2011-09-28
Michael Kimmel
Institut für Kultur- und Sozialanthropologie, Universität Wien
As cognitive science has begun to study co-regulation in dyads it has largely by-passed cultural systems in martial arts, pair dance, healing, horseback riding, etc., in which improvisation in real-time is enabled by special constraints acquired through prolonged apprenticeship. The benefits of such expert settings can be reaped if we find the right phenomenological methods to tap into what – in part at least – appears a semi-reflexive praxeology. I will present two ongoing projects that apply a method mix of diaries, interviews, and ethnography mainly to Tango argentino, but also Shiatsu, Feldenkrais, and Aikido. My first claim will be that practitioners use semi-conscious imagery to prepare their inner body, posture, and senses for interaction, and to reach out into other bodies or the environment. Thus, various types of imagery regulate the dyad as a whole, i.e. we may speak of imagery in individuals, but imagery not of individuals. A detailed compositional analysis of this imagery and its gradual genesis, often over years, is quite possible, by analyzing multimodal data for image-schematic structures. Next, I will inquire into genuinely improvisational (hence non-scripted) abilities.

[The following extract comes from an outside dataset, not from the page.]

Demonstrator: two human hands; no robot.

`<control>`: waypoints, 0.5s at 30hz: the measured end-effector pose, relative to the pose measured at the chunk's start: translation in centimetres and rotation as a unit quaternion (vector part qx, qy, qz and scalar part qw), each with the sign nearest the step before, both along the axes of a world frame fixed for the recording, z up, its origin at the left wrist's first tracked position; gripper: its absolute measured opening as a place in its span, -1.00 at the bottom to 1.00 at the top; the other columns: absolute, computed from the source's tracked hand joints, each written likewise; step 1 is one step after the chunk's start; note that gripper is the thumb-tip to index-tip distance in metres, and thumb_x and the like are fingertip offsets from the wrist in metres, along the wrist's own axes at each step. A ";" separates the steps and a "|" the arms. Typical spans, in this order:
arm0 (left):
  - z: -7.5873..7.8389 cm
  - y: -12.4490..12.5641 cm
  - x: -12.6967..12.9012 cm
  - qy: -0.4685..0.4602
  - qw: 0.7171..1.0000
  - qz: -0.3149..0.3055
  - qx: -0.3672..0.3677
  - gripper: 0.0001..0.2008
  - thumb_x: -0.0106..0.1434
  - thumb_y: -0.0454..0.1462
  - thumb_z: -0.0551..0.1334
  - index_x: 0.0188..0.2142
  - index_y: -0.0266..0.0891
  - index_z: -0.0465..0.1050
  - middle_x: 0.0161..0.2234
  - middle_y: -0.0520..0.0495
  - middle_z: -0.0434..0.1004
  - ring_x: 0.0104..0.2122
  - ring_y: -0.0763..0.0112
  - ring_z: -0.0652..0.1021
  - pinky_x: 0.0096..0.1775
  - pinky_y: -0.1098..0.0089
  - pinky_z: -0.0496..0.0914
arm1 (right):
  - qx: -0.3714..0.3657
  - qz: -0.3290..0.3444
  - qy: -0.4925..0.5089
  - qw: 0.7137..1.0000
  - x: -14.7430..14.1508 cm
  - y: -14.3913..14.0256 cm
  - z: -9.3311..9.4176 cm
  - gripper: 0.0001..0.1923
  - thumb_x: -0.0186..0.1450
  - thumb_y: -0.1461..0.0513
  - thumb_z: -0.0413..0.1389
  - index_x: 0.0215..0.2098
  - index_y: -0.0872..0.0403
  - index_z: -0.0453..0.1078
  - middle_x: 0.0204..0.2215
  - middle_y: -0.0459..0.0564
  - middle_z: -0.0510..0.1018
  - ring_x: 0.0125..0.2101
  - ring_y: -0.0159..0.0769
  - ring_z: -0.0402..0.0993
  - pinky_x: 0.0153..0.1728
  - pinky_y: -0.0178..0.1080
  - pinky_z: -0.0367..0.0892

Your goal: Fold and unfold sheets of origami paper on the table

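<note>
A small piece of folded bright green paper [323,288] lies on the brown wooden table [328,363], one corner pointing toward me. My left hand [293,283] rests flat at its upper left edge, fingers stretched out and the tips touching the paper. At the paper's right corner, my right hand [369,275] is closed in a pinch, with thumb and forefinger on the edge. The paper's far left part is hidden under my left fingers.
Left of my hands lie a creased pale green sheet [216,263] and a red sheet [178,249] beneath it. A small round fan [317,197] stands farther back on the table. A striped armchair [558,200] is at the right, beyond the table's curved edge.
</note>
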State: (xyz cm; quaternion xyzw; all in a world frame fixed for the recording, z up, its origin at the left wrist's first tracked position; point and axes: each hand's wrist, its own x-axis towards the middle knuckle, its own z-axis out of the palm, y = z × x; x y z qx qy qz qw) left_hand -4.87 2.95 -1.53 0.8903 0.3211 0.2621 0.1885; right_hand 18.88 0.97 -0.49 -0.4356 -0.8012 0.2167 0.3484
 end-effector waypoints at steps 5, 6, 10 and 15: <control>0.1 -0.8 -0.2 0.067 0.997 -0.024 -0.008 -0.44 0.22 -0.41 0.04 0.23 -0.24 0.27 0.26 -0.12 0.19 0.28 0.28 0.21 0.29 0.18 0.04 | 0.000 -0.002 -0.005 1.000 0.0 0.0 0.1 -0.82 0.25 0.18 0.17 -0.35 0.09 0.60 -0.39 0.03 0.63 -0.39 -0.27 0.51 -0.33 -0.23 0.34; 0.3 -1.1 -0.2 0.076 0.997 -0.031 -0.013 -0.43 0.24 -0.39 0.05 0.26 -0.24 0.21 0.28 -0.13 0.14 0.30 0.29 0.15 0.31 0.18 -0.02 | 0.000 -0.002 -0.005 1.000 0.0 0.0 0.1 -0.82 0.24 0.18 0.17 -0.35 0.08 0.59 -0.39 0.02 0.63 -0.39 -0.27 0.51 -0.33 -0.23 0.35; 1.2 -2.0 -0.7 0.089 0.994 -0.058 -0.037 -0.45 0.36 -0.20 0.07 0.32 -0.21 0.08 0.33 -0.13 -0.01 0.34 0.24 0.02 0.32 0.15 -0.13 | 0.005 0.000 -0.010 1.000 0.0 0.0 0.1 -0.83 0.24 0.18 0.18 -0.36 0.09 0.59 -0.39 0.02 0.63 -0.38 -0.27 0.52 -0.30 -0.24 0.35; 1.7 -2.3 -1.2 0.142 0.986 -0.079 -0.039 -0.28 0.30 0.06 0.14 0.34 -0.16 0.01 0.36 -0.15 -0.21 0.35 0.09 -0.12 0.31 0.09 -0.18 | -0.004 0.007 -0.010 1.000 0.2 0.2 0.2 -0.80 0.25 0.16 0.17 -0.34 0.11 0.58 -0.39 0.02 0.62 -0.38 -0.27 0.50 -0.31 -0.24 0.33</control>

My dynamic model revolves around the twin-notions of “affordance chains” and strategic “sensing for action”. I propose that, in order to understand how imagery is recruited on the fly, the researcher needs to elicit from the experts (a) a set of represented semi-permanent attractor states, (b) specific node points, and (c) transitional knowledge of how they can be traversed. A brief discussion follows as to whether this model can be applied to all skilled embodied improvisation and what methods different “system designs” may require. Finally, I will present sneak-preview data that triangulates between phenomenology and measurement from tango motion tracking and reflect on the research process in which each method began to cross-buttress the other.